◆ Action item ◆
Where the word "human" appears in a line below, copy the whole line.

◆ Supplied material ◆

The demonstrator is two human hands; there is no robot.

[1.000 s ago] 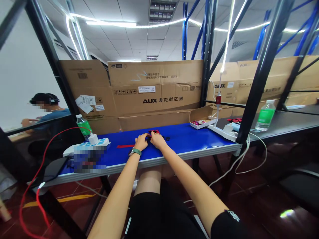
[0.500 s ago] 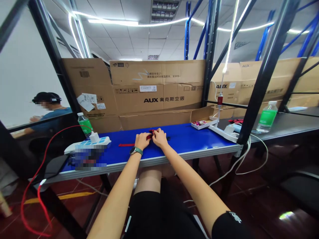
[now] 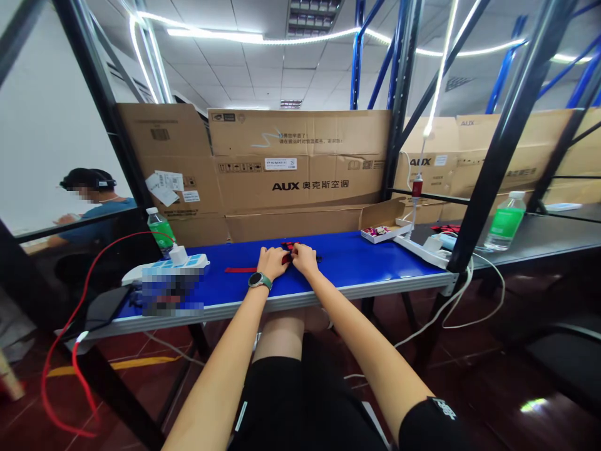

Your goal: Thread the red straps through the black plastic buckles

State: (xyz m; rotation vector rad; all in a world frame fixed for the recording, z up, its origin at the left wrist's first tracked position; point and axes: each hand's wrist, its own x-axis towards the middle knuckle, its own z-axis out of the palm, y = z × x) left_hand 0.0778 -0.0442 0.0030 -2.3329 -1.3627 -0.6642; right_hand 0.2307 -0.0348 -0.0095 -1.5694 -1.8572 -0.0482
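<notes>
My left hand (image 3: 273, 263) and my right hand (image 3: 304, 259) sit close together on the blue tabletop (image 3: 357, 263), their fingers closed on a red strap (image 3: 291, 248). Part of the strap is hidden under my fingers. Its thin end (image 3: 240, 270) runs out flat to the left of my left hand. A small dark piece (image 3: 319, 258) lies just beyond my right fingers, too small to identify. A black-faced watch with a green band (image 3: 260, 280) circles my left wrist.
A white power strip (image 3: 176, 265) and a green-labelled water bottle (image 3: 160, 233) stand at the table's left end, with a blurred patch (image 3: 171, 291) in front. A small cardboard tray (image 3: 382, 224) and another power strip (image 3: 422, 252) are at the right. A co-worker (image 3: 96, 207) sits beyond the left upright.
The view has tilted slightly and shifted. Both hands remain together on the red strap, and their fingers have drawn in closer over it.
</notes>
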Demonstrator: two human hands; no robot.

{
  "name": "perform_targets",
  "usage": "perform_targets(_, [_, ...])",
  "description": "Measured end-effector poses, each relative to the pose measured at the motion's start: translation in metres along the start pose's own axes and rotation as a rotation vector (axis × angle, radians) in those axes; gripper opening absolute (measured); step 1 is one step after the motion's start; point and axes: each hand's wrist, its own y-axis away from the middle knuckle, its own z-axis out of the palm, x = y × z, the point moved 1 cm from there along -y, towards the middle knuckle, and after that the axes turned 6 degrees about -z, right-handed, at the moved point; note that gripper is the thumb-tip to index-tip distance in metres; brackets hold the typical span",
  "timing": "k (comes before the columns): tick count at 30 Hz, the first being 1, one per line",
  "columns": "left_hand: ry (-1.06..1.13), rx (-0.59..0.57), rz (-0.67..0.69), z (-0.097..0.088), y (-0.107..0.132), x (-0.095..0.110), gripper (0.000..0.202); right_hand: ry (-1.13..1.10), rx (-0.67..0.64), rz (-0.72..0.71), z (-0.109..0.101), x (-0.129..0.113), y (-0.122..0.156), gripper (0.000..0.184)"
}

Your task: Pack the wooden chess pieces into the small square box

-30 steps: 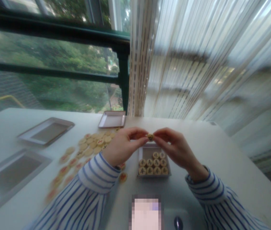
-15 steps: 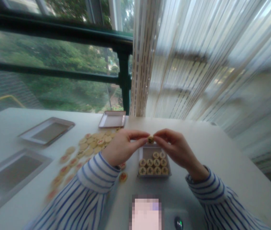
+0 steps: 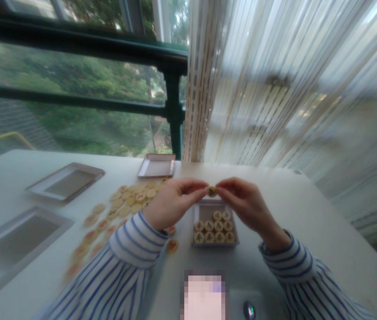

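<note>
Between both hands, just above the far edge of a small box (image 3: 236, 240), is one round xiangqi piece (image 3: 212, 191) with a dark character facing me. My left hand (image 3: 171, 202) pinches it from the left with thumb and fingertips. From the other side my right hand (image 3: 246, 202) grips the same piece between thumb and fingers. Inside the box, several pieces with dark characters (image 3: 219, 226) lie face up in rows, and bare floor shows at its far left. A loose heap of pieces (image 3: 128, 200), some with red characters, spreads left of the box, partly hidden by my left forearm.
One shallow tray (image 3: 156, 177) stands at the table's far edge. Two more, a lid-like tray (image 3: 65, 166) and a larger tray (image 3: 55, 215), lie at the left. A red-marked piece (image 3: 172, 246) sits near the box. Behind the white table (image 3: 295, 200) hang string curtains (image 3: 196, 89).
The held piece has risen slightly and turned, so its character shows more upright. Both hands keep their pinch on it, and the box is unchanged.
</note>
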Motion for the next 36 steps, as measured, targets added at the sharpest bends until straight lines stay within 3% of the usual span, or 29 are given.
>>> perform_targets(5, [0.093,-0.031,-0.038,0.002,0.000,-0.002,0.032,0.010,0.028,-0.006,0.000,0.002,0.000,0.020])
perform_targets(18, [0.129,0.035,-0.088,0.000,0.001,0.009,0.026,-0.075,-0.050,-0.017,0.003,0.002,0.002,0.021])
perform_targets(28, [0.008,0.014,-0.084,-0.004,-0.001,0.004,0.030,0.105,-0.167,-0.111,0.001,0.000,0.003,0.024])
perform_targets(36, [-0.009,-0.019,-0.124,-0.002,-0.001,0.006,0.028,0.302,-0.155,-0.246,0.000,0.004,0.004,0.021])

◆ Response to this exercise ◆
The demonstrator is two human hands; there is no robot.
Demonstrator: two human hands; no robot.

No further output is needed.